Some useful links on second opinions and mediation

What does withdrawing life-sustaining treatment mean?

Making decisions to withdrawn life-sustaining treatment at the most heart-breaking time is extremely challenging for everyone – it’s agony for families and challenging for teams that have been delivering care to these children. Decisions like this aren’t reached overnight – it is often a decision which is reached over a long period of time, it isn’t reached quickly.

Professionals working with children and young people with life-limiting or life-threatening conditions will tell you that withdrawing any life-sustaining treatment is one of the most difficult areas of their work.
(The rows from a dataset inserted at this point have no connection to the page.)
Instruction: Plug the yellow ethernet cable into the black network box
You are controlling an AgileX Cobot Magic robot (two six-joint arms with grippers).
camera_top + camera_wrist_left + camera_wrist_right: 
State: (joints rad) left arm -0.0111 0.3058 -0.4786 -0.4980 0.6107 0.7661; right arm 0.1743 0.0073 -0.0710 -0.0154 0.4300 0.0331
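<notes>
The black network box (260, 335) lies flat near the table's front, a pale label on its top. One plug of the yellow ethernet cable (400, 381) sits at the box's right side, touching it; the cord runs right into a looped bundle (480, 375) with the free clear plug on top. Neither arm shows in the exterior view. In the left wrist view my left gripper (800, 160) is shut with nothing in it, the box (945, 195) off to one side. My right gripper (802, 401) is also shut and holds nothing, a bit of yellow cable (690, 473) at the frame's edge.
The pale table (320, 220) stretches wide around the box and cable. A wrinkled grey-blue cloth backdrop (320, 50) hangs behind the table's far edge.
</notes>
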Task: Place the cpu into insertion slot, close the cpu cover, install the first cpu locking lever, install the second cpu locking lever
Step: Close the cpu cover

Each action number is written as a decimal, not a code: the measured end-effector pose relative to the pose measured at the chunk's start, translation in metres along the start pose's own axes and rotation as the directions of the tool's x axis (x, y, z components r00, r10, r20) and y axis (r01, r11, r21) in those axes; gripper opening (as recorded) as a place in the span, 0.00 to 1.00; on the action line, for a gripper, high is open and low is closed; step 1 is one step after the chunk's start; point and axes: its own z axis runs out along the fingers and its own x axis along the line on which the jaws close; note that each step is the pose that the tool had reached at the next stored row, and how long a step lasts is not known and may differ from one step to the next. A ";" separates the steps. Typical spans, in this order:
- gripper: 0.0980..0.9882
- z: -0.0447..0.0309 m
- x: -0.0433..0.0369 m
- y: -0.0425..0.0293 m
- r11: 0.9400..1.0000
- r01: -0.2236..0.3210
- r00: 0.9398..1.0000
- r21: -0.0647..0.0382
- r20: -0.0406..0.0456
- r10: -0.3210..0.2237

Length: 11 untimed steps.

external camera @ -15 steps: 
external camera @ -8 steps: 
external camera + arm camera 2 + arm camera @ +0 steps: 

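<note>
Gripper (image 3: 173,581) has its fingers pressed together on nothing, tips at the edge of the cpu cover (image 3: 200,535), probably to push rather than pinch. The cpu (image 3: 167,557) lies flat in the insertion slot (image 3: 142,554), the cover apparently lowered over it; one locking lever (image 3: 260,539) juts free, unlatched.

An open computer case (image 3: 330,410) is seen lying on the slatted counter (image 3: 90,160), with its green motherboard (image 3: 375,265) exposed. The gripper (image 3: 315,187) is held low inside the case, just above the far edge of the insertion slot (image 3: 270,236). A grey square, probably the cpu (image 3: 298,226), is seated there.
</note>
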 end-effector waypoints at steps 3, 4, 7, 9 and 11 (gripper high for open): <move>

That when difficult decisions need to be taken, keeping the focus on doing what is in the best interests of the child, and with full and open discussion with parents and carers is paramount.

Difficult decisions need to be taken, keeping the focus on doing what is in the best interest of the baby, child or young person, and with full and open discussion with parents and carers.

For those children where treatment can merely sustain life, but cannot restore health or confer other benefits, withdrawing treatment but providing good palliative care can be an active and positive experience for the child, family and the professionals around them. It is vital that the child and their parents and carers fully understand that withdrawing treatment does not mean abandoning care, comfort and pain and symptom management, or support for the whole family.

We also know that death soon after withdrawal of treatment is not the only outcome, even when it is anticipated. This unpredictability confirms the need for parallel planning to ensure the ongoing care of the child or young person in cases where they survive. This uncertainty and variability clearly has implications for communication, decision-making and planning at every stage.

Families facing their child’s end of life should be supported to explore and discuss their child’s care options and given the space to make memories with their child. Families should be encouraged and supported to continue their caring role with their child during their death and should be consulted about whether they want to be involved in caring for their baby after death.

It’s vital that families facing their child’s end of life are supported at this distressing time and offered bereavement support before, during and after the time when their child dies.